In this blog post, I mainly talk about the in-memory part of the TSDB — the Head block — while I will dive deeper into other components like WAL and it's checkpointing, how the memory-mapping of chunks is designed, compaction, the persistent blocks and it's index, and the upcoming snapshotting of chunks in future blog posts.

Prologue

Fabian's blog post is a good read to understand the data model, core concepts, and the high level picture of how the TSDB is designed. He also gave a talk at PromCon 2017 on this. I recommend reading the blog post or watching the talk before you dive into this one to set a good base.

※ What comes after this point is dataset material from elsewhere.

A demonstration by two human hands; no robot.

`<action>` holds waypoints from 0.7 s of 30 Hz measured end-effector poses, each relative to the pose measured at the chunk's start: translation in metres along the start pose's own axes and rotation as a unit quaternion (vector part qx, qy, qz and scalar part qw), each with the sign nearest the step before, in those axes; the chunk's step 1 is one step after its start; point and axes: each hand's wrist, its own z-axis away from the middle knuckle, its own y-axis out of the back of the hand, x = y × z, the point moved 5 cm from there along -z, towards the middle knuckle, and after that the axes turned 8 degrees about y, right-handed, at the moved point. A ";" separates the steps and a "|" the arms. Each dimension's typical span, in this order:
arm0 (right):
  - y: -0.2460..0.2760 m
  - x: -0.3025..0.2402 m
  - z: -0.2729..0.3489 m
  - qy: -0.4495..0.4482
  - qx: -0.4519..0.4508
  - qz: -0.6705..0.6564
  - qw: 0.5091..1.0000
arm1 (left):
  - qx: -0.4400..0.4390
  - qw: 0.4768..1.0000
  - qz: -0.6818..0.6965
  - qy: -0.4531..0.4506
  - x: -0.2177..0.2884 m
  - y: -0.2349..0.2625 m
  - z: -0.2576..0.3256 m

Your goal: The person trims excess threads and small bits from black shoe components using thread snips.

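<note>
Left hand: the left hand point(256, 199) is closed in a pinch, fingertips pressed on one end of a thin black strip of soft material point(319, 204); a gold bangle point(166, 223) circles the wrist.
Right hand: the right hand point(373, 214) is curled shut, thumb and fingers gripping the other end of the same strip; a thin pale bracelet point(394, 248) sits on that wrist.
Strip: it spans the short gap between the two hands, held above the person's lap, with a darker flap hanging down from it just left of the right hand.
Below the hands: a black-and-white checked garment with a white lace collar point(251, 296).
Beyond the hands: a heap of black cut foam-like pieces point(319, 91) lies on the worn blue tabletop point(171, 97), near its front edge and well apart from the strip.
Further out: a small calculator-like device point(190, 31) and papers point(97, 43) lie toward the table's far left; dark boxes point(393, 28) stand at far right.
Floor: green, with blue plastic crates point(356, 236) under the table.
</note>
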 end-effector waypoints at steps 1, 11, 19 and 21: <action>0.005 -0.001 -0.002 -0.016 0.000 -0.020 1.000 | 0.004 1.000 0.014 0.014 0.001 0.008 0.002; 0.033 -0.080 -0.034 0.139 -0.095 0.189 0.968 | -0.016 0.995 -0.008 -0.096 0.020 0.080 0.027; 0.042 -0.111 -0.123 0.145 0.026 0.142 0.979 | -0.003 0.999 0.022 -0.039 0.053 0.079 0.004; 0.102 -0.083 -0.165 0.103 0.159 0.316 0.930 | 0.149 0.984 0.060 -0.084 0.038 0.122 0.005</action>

All of what I explain in this blog post about the lifecycle of a sample in Head is also explained in my KubeCon talk if you prefer that.

Small Overview of TSDB

In the figure above, the Head block is the in-memory part of the database and the grey blocks are persistent blocks on disk which are immutable. We have a Write-Ahead-Log (WAL) for durable writes. An incoming sample (the pink box) first goes into the Head block and stays into the memory for a while, which is then flushed to the disk and memory-mapped (the blue box). And when these memory mapped chunks or the in-memory chunks get old to a certain point, they are flushed to the disk as persistent blocks. Further multiple blocks are merged as they get old and finally deleted after they go beyond the retention period.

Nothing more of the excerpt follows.